THE PROBLEM =
Only the lines from the start of the data through the line with "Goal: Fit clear" belong in the copy. Restate them word for word, minus the pictures.

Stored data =
------
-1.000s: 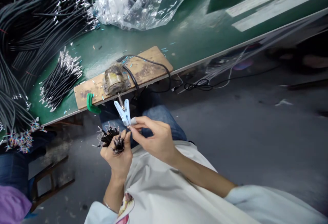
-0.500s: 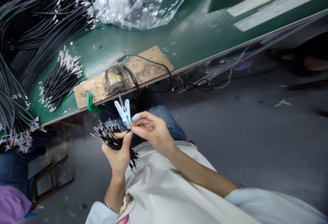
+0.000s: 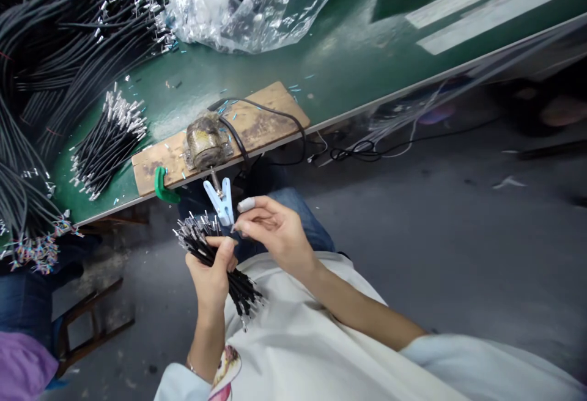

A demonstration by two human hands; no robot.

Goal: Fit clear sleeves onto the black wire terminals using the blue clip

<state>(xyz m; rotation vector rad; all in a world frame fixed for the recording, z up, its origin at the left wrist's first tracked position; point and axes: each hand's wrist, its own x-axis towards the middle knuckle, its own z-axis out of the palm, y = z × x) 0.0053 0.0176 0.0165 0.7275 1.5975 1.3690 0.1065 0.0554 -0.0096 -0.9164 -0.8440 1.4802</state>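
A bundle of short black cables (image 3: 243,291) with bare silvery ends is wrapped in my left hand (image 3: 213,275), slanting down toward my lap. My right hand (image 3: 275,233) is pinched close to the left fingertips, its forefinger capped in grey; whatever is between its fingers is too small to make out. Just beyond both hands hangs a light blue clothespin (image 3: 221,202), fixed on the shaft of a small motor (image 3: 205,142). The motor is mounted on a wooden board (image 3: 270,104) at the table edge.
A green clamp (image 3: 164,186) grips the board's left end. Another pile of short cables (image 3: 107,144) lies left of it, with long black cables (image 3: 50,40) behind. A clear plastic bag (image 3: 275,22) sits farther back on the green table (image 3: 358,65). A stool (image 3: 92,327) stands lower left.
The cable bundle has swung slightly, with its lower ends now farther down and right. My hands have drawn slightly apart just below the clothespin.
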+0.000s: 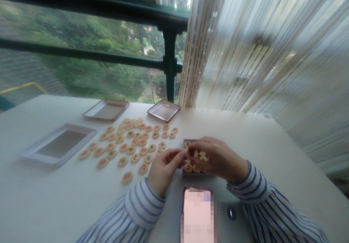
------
OUTPUT OF THE EXERCISE =
-1.000s: 
-0.500s: 
+0.000s: 

A demonstration by two human hands; no robot.

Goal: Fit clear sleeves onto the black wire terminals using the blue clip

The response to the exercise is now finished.